◆ **Task statement**
Could you write the entries out again, exactly as they are?

◆ **Input data**
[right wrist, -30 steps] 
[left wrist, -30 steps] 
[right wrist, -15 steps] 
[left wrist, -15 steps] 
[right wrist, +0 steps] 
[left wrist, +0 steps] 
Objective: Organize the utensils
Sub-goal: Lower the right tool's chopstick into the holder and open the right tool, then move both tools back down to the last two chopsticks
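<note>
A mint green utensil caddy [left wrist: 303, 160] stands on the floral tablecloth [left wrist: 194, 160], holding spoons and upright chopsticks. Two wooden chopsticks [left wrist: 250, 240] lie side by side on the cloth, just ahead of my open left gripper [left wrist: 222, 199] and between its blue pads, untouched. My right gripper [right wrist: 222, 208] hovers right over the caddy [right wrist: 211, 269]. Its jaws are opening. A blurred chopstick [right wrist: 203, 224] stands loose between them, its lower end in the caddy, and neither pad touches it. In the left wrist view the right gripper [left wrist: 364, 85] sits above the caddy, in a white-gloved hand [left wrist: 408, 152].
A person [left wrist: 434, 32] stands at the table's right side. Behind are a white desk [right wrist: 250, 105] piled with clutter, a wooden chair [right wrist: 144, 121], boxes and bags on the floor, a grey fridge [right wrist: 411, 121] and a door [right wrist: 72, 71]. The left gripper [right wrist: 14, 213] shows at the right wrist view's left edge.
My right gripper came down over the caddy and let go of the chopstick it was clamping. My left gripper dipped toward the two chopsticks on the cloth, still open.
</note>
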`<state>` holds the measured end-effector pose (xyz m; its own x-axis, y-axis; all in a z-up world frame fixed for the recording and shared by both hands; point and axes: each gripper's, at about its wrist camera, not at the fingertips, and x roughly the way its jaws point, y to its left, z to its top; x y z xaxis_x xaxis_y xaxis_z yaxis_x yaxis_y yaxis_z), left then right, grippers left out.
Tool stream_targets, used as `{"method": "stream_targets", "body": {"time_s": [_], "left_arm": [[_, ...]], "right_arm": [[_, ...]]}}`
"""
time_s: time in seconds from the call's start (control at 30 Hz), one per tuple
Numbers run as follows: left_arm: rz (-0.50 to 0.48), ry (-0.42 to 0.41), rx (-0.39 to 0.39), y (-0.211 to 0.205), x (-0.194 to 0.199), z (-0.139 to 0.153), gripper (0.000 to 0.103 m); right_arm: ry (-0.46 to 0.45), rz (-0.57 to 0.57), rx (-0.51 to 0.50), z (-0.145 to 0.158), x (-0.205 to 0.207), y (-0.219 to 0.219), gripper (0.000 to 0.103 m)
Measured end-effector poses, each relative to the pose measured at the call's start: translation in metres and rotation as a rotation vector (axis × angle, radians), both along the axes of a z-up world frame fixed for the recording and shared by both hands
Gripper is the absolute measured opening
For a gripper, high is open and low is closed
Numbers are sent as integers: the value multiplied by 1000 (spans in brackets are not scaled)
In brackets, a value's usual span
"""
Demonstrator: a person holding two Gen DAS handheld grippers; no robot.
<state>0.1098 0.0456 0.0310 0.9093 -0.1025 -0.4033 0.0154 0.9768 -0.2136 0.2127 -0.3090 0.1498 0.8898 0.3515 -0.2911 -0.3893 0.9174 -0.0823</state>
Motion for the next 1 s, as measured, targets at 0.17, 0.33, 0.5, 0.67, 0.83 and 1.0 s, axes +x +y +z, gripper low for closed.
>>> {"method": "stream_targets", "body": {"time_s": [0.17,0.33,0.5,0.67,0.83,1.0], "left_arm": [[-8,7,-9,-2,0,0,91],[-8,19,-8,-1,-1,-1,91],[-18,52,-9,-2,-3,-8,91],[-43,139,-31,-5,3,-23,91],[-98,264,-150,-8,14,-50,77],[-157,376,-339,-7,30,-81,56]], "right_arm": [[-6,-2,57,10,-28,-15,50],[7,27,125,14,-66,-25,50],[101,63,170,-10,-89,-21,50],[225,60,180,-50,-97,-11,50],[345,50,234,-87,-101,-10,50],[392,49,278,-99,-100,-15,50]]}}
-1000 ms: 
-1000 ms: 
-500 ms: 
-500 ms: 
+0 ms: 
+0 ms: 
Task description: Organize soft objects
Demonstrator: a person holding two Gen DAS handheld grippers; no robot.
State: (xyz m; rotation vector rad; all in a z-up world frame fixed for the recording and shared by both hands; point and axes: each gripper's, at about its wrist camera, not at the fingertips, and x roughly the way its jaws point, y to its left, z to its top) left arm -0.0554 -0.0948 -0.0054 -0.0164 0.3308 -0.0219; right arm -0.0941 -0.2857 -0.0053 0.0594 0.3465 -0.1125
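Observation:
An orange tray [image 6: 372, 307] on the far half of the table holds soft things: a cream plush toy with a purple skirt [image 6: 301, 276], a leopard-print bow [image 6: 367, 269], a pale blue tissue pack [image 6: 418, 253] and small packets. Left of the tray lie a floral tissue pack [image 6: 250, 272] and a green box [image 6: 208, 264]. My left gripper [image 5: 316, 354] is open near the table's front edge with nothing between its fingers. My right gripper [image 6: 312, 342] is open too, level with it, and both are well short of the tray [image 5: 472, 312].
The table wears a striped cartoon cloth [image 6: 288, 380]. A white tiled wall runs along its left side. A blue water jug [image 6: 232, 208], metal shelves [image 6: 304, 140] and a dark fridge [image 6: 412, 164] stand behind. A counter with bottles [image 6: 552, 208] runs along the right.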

◆ **Written answer**
[right wrist, -30 steps] 
[left wrist, -30 steps] 
[right wrist, -15 steps] 
[left wrist, -15 steps] 
[right wrist, +0 steps] 
[left wrist, +0 steps] 
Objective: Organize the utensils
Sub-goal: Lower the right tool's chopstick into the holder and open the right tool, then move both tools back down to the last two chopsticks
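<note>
A mint green utensil caddy [left wrist: 303, 160] stands on the floral tablecloth [left wrist: 194, 160], holding spoons and upright chopsticks. Two wooden chopsticks [left wrist: 250, 240] lie side by side on the cloth, just ahead of my open left gripper [left wrist: 222, 199] and between its blue pads, untouched. My right gripper [right wrist: 222, 208] hovers right over the caddy [right wrist: 211, 269]. Its jaws are opening. A blurred chopstick [right wrist: 203, 224] stands loose between them, its lower end in the caddy, and neither pad touches it. In the left wrist view the right gripper [left wrist: 364, 85] sits above the caddy, in a white-gloved hand [left wrist: 408, 152].
A person [left wrist: 434, 32] stands at the table's right side. Behind are a white desk [right wrist: 250, 105] piled with clutter, a wooden chair [right wrist: 144, 121], boxes and bags on the floor, a grey fridge [right wrist: 411, 121] and a door [right wrist: 72, 71]. The left gripper [right wrist: 14, 213] shows at the right wrist view's left edge.
My right gripper came down over the caddy and let go of the chopstick it was clamping. My left gripper dipped toward the two chopsticks on the cloth, still open.
</note>
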`<state>` holds the measured end-effector pose (xyz m; its own x-axis, y-axis; all in a z-up world frame fixed for the recording and shared by both hands; point and axes: each gripper's, at about its wrist camera, not at the fingertips, and x roughly the way its jaws point, y to its left, z to its top; x y z xaxis_x xaxis_y xaxis_z yaxis_x yaxis_y yaxis_z), left then right, grippers left out.
Tool stream_targets, used as `{"method": "stream_targets", "body": {"time_s": [_], "left_arm": [[_, ...]], "right_arm": [[_, ...]]}}`
"""
time_s: time in seconds from the call's start (control at 30 Hz), one per tuple
Numbers run as follows: left_arm: rz (-0.50 to 0.48), ry (-0.42 to 0.41), rx (-0.39 to 0.39), y (-0.211 to 0.205), x (-0.194 to 0.199), z (-0.139 to 0.153), gripper (0.000 to 0.103 m); right_arm: ry (-0.46 to 0.45), rz (-0.57 to 0.57), rx (-0.51 to 0.50), z (-0.145 to 0.158), x (-0.205 to 0.207), y (-0.219 to 0.219), gripper (0.000 to 0.103 m)
Measured end-effector poses, each relative to the pose measured at the call's start: translation in metres and rotation as a rotation vector (axis × angle, radians), both along the axes of a z-up world frame fixed for the recording and shared by both hands
Gripper is the absolute measured opening
For a gripper, high is open and low is closed
Numbers are sent as integers: the value multiplied by 1000 (spans in brackets are not scaled)
In brackets, a value's usual span
"""
Demonstrator: a person holding two Gen DAS handheld grippers; no robot.
<state>0.1098 0.0456 0.0310 0.9093 -0.1025 -0.4033 0.0154 0.9768 -0.2136 0.2127 -0.3090 0.1498 0.8898 0.3515 -0.2911 -0.3893 0.9174 -0.0823</state>
Motion for the next 1 s, as measured, targets at 0.17, 0.33, 0.5, 0.67, 0.83 and 1.0 s, axes +x +y +z, gripper low for closed.
>>> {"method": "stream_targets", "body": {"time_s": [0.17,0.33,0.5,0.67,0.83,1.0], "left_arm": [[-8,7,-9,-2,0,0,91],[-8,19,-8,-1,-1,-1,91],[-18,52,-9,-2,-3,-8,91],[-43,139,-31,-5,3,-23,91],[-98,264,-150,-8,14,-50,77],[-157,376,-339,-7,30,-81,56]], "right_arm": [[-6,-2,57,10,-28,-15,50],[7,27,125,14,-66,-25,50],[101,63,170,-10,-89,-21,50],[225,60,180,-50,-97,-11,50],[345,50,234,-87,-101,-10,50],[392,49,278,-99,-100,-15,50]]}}
-1000 ms: 
-1000 ms: 
-500 ms: 
-500 ms: 
+0 ms: 
+0 ms: 
Task description: Organize soft objects
Demonstrator: a person holding two Gen DAS handheld grippers; no robot.
State: (xyz m; rotation vector rad; all in a z-up world frame fixed for the recording and shared by both hands; point and axes: each gripper's, at about its wrist camera, not at the fingertips, and x roughly the way its jaws point, y to its left, z to its top) left arm -0.0554 -0.0948 -0.0054 -0.0164 0.3308 -0.0219; right arm -0.0941 -0.2857 -0.0053 0.0594 0.3465 -0.1125
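Observation:
An orange tray [image 6: 372, 307] on the far half of the table holds soft things: a cream plush toy with a purple skirt [image 6: 301, 276], a leopard-print bow [image 6: 367, 269], a pale blue tissue pack [image 6: 418, 253] and small packets. Left of the tray lie a floral tissue pack [image 6: 250, 272] and a green box [image 6: 208, 264]. My left gripper [image 5: 316, 354] is open near the table's front edge with nothing between its fingers. My right gripper [image 6: 312, 342] is open too, level with it, and both are well short of the tray [image 5: 472, 312].
The table wears a striped cartoon cloth [image 6: 288, 380]. A white tiled wall runs along its left side. A blue water jug [image 6: 232, 208], metal shelves [image 6: 304, 140] and a dark fridge [image 6: 412, 164] stand behind. A counter with bottles [image 6: 552, 208] runs along the right.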

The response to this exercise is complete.